A start-up led by seasoned professionals in the shipping industry is creating a Blockchain-driven platform which, for the first time, will provide a real-time registry of the world’s 27 million containers.
Blockshipping says its solution – which is called the Global Shared Container Platform (GSCP for short) – has what it takes to address staggering inefficiencies in the marketplace, bringing significant savings for businesses throughout the supply chain and dramatically reducing the industry’s toll on the environment.
Despite being a “hugely valuable” sector, Blockshipping says the industry has been plagued for years by security threats[1], overcapacity and ever-tightening environmental policies – adding that some issues have gone unresolved for decades.
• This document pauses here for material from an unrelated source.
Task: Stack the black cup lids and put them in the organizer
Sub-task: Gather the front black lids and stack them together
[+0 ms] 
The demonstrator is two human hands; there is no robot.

Within a three to four-year period, the Scandinavian company aspires to have 60 percent market coverage – equating to 16 million shipping containers – and hopes its utility token will become the standard currency for transactions between firms operating in the industry.
Crunching the numbers
Blockshipping believes firms will be incentivized to adopt its technology by estimates which suggest the industry could enjoy annual savings of $5.7 billion if the Global Shared Container Platform goes mainstream.
This would be achieved through the “smarter handling” that the GSCP would enable – making it easier for deficit and surplus containers to be matched. Blockshipping’s white paper[2] cites research which indicates that carriers could reduce the size of their container fleets by up to 20 percent by installing real-time tracking sensors and gaining accurate location data.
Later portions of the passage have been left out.